Storm-caller

Storm-caller

A great machine wheels in the desolate sky, carrying Eamonn’s last hopes up to the heavens.

Test initiated.

Heavy, cold raindrops hammered onto the parched ground. For a fraction of a second, the impact raised tiny clouds of dust but these were quickly slammed back into the earth and everything became a thick, smooth slurry of mud. It brought back faint memories of laughter, young eyes sparkling in summer sunlight.
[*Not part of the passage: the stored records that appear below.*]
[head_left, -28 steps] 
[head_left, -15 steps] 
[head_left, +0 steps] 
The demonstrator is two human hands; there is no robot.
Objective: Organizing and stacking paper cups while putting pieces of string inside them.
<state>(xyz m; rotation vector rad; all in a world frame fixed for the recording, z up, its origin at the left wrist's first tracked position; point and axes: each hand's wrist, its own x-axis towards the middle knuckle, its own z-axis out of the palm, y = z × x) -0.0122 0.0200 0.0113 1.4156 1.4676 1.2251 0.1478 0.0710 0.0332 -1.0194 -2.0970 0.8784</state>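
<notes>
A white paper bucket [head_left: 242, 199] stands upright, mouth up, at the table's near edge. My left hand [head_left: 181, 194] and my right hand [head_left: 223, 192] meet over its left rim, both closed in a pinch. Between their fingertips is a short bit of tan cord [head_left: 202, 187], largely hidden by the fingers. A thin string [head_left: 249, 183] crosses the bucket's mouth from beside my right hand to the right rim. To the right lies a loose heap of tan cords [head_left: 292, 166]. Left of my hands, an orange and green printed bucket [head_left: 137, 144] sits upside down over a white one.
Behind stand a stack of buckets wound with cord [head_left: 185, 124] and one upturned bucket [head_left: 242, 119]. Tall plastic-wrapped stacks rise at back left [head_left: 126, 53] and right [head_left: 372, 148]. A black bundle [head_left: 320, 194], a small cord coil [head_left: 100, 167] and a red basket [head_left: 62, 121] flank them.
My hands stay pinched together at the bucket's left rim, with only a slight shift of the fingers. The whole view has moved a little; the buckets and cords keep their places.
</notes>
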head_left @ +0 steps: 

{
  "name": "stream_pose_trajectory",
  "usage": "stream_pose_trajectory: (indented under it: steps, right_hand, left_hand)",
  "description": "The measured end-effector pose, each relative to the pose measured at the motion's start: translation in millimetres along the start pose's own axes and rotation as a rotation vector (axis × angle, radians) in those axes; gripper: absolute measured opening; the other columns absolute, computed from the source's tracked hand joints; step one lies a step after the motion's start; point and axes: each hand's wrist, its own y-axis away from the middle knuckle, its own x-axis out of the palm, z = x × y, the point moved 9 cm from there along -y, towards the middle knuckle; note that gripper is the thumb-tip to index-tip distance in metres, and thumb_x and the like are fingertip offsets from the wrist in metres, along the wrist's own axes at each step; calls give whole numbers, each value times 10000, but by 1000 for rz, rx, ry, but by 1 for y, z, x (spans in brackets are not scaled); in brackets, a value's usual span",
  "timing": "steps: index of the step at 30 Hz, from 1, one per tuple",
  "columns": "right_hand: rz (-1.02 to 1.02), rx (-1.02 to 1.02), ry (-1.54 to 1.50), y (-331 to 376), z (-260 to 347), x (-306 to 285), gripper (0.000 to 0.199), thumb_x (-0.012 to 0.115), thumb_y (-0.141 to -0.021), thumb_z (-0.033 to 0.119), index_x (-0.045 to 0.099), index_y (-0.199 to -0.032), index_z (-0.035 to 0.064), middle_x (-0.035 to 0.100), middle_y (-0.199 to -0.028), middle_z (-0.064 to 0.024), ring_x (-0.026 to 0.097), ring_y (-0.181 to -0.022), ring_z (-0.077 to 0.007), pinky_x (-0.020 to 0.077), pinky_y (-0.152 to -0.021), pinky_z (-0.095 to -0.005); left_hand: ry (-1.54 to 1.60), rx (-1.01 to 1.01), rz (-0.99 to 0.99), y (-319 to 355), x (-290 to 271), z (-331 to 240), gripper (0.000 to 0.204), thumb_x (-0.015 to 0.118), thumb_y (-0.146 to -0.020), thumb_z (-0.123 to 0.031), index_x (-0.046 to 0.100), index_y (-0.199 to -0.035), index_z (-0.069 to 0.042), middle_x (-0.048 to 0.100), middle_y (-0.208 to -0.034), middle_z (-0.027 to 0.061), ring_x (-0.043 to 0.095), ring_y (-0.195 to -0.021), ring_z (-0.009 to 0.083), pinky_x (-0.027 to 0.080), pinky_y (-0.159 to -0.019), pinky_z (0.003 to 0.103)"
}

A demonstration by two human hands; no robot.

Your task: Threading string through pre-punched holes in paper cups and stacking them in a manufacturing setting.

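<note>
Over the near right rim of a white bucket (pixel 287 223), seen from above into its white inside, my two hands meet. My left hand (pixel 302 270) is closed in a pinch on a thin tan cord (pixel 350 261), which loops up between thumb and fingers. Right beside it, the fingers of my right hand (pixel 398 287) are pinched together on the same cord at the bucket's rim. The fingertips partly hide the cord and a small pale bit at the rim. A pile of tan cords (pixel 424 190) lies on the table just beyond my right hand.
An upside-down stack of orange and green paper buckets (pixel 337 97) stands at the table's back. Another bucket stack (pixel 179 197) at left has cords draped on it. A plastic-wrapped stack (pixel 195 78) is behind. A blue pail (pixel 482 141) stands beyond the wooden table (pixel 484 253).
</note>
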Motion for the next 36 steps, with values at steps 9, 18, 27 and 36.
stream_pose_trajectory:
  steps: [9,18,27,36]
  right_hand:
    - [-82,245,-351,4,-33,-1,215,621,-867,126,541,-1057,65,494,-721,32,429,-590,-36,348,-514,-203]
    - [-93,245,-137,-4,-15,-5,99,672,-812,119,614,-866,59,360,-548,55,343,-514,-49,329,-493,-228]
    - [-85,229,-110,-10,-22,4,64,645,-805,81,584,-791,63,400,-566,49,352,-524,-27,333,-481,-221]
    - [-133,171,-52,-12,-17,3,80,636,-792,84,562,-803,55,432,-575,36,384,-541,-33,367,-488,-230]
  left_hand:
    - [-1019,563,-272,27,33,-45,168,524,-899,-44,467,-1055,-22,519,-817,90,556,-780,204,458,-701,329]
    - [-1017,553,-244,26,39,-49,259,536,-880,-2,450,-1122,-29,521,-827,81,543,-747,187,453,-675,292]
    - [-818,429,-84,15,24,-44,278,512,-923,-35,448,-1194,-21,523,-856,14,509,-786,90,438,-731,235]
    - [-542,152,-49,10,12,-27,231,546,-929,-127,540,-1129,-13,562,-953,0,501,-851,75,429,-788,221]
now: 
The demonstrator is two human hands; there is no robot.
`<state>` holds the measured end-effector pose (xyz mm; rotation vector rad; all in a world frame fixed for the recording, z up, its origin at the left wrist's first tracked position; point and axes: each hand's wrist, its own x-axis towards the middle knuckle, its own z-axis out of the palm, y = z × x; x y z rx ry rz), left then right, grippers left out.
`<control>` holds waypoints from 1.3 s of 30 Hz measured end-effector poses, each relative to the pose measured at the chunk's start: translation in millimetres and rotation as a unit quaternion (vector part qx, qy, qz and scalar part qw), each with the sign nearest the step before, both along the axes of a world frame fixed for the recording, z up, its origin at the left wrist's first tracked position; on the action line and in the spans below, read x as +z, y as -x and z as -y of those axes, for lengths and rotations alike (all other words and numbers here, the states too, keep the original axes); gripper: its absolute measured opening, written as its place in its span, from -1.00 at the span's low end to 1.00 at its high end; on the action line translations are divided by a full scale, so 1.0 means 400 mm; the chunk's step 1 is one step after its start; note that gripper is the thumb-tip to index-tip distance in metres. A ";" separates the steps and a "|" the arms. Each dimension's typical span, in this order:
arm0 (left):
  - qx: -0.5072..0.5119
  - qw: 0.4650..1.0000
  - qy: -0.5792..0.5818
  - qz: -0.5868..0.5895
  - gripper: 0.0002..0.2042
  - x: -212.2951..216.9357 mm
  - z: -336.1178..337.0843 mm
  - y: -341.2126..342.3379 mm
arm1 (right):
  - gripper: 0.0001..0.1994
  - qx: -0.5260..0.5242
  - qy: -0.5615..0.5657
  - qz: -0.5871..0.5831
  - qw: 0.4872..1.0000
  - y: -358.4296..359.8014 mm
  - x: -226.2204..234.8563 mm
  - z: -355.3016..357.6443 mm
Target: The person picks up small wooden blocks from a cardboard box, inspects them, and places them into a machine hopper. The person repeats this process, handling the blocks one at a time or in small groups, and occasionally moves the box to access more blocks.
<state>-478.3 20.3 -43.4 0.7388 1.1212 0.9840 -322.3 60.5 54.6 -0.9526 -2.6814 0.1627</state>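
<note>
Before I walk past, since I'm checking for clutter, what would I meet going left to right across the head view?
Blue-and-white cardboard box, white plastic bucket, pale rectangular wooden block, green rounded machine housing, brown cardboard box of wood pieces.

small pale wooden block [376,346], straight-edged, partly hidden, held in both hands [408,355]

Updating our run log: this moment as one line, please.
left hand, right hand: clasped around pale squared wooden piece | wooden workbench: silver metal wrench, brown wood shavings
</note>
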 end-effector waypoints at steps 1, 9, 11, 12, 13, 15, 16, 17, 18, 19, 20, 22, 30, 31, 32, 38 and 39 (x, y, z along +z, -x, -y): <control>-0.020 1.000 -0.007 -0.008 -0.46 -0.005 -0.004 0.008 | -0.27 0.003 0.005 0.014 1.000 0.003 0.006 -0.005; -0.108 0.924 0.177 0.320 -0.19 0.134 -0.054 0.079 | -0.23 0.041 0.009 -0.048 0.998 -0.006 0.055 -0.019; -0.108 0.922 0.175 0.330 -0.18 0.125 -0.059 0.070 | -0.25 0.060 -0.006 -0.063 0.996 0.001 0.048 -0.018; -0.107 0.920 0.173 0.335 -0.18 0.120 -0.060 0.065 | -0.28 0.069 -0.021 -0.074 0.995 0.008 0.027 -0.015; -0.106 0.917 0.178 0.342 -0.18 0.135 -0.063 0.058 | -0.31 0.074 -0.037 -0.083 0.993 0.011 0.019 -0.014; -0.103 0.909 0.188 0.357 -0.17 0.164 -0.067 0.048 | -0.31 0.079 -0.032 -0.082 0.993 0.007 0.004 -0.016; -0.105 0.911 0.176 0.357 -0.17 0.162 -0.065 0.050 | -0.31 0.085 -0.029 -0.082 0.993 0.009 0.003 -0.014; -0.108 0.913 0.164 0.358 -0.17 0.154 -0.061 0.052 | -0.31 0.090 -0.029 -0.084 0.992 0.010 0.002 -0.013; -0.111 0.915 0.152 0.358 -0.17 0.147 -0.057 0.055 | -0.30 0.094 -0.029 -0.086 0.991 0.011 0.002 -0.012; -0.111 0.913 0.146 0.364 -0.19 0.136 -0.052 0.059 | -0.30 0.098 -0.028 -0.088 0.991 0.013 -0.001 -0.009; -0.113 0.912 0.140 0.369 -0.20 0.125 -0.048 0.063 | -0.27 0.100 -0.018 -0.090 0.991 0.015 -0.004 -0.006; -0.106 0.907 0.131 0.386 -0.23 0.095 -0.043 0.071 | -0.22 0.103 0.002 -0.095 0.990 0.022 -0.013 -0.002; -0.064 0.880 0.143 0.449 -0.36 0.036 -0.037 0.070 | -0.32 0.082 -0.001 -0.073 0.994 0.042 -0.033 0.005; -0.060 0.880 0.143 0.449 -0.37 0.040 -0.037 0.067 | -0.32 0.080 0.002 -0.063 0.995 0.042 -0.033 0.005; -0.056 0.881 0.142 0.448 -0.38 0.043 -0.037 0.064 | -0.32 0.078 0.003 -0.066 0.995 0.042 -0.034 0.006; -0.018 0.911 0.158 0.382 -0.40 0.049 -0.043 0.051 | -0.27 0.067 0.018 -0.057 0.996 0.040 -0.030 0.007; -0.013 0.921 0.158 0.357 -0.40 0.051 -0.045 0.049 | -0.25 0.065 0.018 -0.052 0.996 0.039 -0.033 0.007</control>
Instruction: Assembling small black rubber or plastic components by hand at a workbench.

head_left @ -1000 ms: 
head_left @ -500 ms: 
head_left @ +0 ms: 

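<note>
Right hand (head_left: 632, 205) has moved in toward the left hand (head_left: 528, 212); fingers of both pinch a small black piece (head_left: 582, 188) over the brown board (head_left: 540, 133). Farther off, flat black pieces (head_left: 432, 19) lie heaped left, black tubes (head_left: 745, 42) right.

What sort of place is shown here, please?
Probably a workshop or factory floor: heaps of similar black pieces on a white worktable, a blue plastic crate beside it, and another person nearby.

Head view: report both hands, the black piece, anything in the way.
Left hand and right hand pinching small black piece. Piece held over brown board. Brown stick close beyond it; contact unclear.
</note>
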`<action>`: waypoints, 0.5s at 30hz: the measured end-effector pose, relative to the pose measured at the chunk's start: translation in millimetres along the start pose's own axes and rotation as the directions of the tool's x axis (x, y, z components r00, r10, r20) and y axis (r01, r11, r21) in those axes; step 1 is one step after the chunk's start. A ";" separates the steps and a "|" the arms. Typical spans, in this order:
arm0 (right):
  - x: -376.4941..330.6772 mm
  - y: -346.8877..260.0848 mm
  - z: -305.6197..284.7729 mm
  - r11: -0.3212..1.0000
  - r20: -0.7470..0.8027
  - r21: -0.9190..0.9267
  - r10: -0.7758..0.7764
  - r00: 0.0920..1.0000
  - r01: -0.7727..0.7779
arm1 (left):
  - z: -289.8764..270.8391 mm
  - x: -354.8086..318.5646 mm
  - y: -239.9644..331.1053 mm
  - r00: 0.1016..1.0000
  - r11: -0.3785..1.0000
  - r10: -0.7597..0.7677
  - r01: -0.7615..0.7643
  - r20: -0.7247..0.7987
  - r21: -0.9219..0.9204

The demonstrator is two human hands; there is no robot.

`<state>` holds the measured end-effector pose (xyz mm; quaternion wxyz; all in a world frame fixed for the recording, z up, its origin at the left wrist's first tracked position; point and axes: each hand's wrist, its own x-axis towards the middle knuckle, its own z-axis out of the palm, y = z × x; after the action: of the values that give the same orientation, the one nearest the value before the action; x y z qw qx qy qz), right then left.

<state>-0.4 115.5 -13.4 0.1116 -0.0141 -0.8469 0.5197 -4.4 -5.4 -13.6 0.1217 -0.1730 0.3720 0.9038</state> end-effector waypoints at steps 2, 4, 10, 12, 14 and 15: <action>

Skin slicked with water as the sprinklers flicked round and round until he turned the water off.

High above the desert’s barren surface, lightning crackled in plum coloured clouds. Flickers of light leaped from cloud to cloud like cavorting demons, their laughter crackling and rumbling through the air in predictable delay of their appearance. Something else moved within the clouds, hidden from view.

Every now and then, lightning would earth itself on one of the towering skeletons that jutted great metal ribs from the dry earth.

Eamonn watched the skies intently, glasses reflecting the brilliance of the lightning. His hair was quickly slicked flat against his skin, the water colouring it black in the gloom, and his clothes clung to his body. The tiny device in his hand blipped quietly, water drops passing through the projected holo-screens with nary a flicker. Green light gave shape to the shadows that crowded around him. Graphs and read-outs scrolled past in flashes of light, numbers unfurling into the void of computational space, but his eyes remained fixed ever upwards.

His brother, Herne, would have laughed to see him standing in the rain, chill water seeping into his bones. Skinny little Eamonn shivering and shaking like a leaf in a high wind, unused to nature, the outdoors. In the distance, shrouded by the clouds, hills the colour of nicotine stained teeth hunkered, barren and lifeless. Eamonn hunched, pulling his sodden white coat tighter around his shoulders as he thought of his poor, faded brother.

Holo-sun had given Herne’s skin a sallow complexion to match his brother’s that no amount of platitudes or vitamin supplements could lighten.  Lines around his eyes cracking like the parched ground above the bunkers. Not that Eamonn had noticed, in the green glow of his computer screens. 

A great metal bird wheeled high above him, the first thing to ride the air currents in centuries beside dust and the debris of lives dried and turned to ash. It was ugly, he was sure that was what Herne would have said of it. No bright colours, no feathers, just metal and plasma rattling and grinding against itself. But Eamonn loved it. He had given everything for it, this great, thundering machine swooping high above him.

Eamonn’s shivering grew more intense as the rain pelted down, staining his coat with splashes of mud and ash thrown up from the street. A puddle was growing beneath him. It reflected the dark, sucking void of the sky and the glowing light of his hand-held computer. 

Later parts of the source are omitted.